## Directions
Restate, exactly as written, the entries below from the line that holds "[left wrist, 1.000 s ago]" through the line that holds "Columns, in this". Pictures are not part of the copy.

## Entries supplied
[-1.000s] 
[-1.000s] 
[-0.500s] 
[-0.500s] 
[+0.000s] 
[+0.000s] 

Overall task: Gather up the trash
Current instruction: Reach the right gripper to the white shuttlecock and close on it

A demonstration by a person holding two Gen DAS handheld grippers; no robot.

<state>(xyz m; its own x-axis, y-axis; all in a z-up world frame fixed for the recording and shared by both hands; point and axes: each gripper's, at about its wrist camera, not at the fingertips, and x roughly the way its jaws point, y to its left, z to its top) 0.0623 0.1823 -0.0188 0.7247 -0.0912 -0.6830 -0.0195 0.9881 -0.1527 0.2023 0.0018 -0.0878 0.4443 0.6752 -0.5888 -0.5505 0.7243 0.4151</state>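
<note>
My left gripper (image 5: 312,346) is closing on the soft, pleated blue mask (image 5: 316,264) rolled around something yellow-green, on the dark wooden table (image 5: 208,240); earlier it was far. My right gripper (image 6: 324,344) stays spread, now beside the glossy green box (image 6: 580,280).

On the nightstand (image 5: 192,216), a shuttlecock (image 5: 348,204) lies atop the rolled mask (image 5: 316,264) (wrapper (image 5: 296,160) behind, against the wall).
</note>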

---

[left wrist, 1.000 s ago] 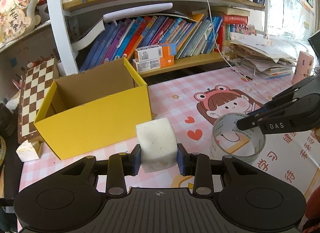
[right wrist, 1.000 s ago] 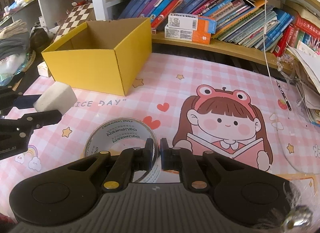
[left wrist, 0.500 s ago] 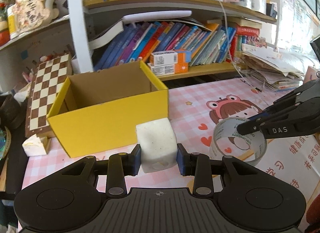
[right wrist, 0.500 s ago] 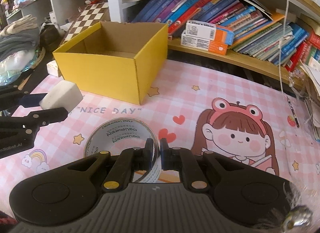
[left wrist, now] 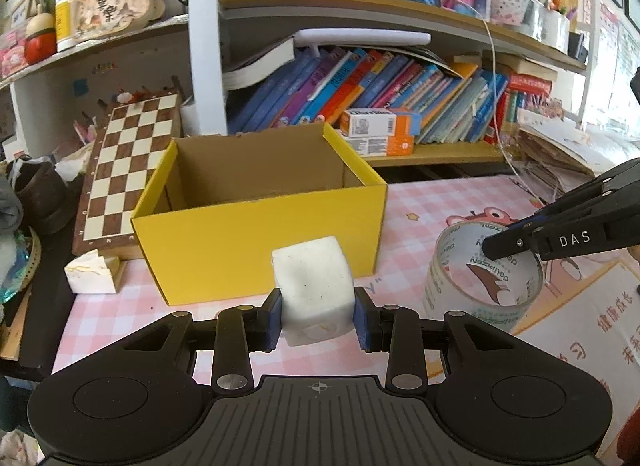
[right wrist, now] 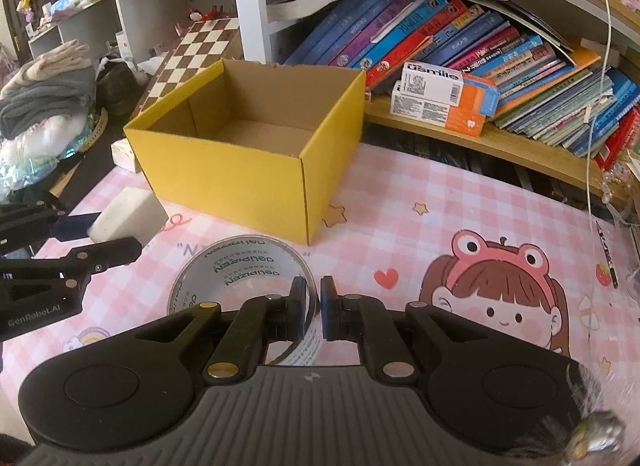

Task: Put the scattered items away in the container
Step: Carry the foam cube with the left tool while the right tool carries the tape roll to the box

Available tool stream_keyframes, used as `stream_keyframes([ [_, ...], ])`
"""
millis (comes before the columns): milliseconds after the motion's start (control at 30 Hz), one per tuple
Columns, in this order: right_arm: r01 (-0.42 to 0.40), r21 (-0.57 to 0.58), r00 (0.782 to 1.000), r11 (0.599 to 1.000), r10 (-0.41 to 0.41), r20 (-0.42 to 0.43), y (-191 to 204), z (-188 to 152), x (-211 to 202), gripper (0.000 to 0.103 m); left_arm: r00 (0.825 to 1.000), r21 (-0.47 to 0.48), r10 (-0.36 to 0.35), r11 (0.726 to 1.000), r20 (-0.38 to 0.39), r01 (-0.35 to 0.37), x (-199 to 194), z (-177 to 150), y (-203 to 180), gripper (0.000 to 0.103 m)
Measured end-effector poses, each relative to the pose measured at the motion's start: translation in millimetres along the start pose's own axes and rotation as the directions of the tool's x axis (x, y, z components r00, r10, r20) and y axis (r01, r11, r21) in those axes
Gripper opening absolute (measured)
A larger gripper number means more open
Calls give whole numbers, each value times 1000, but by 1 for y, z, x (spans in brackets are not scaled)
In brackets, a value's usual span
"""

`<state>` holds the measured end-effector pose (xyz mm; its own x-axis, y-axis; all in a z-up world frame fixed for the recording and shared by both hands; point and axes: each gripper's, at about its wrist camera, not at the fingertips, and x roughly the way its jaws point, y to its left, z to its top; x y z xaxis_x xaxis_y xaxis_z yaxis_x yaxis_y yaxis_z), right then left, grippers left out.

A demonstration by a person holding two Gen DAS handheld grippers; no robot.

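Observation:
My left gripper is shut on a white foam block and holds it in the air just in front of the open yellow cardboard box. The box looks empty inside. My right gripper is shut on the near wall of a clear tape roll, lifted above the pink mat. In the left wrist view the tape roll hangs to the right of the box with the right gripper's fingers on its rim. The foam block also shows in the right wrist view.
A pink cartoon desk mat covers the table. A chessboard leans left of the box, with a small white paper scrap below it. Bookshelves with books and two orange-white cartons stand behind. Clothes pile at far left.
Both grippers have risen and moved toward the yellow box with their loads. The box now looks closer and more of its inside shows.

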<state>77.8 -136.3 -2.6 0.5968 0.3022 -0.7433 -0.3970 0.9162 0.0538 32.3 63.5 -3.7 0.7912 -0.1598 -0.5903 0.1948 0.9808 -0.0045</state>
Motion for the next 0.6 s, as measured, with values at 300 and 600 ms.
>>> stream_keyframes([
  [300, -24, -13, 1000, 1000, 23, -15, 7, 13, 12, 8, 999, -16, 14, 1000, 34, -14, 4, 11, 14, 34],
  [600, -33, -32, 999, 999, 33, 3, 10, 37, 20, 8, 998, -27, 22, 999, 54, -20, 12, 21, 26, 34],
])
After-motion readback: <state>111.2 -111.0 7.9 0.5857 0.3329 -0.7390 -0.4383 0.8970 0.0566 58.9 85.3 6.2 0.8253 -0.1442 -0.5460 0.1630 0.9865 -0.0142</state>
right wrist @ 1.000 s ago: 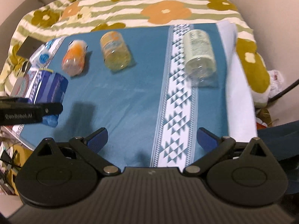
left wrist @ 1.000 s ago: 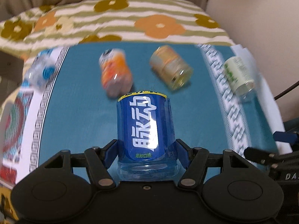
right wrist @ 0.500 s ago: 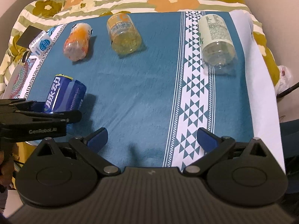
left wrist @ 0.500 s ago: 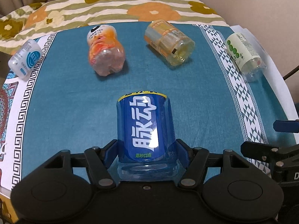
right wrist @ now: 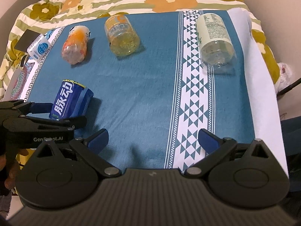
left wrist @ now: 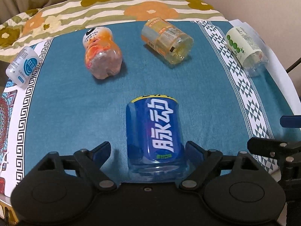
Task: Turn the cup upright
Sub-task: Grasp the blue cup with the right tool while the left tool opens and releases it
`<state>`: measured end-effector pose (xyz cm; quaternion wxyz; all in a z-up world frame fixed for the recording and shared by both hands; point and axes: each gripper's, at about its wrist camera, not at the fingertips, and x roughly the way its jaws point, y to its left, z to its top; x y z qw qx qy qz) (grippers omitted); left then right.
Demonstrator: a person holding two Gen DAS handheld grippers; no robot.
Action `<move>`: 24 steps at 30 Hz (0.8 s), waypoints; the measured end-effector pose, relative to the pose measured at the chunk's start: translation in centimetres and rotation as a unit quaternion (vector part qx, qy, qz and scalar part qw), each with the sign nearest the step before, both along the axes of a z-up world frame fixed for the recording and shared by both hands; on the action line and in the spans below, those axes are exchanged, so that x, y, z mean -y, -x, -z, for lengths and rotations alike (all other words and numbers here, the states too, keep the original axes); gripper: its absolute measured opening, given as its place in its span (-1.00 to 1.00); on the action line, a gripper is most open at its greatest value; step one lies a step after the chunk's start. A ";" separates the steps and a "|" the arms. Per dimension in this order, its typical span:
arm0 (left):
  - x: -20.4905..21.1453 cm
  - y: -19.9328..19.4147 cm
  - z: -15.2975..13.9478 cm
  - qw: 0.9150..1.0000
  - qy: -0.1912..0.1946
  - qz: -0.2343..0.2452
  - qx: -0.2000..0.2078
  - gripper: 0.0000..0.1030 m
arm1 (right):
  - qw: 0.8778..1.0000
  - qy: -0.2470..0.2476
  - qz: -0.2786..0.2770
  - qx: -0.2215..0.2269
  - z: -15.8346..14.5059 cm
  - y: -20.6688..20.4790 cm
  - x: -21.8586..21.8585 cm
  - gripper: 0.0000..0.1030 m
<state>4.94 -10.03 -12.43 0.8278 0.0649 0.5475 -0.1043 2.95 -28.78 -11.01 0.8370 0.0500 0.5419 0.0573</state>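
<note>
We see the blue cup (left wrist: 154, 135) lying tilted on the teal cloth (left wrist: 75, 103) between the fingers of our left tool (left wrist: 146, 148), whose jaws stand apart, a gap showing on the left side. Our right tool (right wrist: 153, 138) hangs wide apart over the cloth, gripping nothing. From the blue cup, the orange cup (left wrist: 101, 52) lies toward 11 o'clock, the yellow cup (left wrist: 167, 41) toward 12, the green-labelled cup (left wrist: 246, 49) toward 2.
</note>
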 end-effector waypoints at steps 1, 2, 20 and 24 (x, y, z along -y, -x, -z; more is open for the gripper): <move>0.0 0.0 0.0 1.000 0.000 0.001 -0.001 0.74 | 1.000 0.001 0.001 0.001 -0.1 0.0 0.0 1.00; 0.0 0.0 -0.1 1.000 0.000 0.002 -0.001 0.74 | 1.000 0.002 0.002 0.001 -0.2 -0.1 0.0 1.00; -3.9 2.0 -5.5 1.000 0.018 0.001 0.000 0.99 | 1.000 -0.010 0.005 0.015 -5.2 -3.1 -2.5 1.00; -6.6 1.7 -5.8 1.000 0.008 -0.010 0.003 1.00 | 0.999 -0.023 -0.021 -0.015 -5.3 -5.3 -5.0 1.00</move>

## Response
[left wrist, 1.000 s ago] 
[right wrist, 1.000 s ago] 
[left wrist, 0.500 s ago] 
[right wrist, 0.500 s ago] 
[left wrist, now] 
[right wrist, now] 

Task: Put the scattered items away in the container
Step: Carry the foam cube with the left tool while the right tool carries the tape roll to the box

Available tool stream_keyframes, used as `stream_keyframes([ [_, ...], ])`
"""
millis (comes before the columns): milliseconds after the motion's start (control at 30 Hz), one per tuple
Columns, in this order: right_arm: r01 (-0.42 to 0.40), r21 (-0.57 to 0.58), r00 (0.782 to 1.000), r11 (0.599 to 1.000), r10 (-0.41 to 0.41), r20 (-0.42 to 0.43), y (-191 to 204), z (-188 to 152), x (-211 to 202), gripper (0.000 to 0.103 m); left_arm: r00 (0.825 to 1.000), r21 (-0.47 to 0.48), r10 (-0.36 to 0.35), r11 (0.726 to 1.000), r20 (-0.38 to 0.39), r01 (-0.35 to 0.37), x (-199 to 194), z (-177 to 150), y (-203 to 180), gripper (0.000 to 0.103 m)

No part of the answer remains open.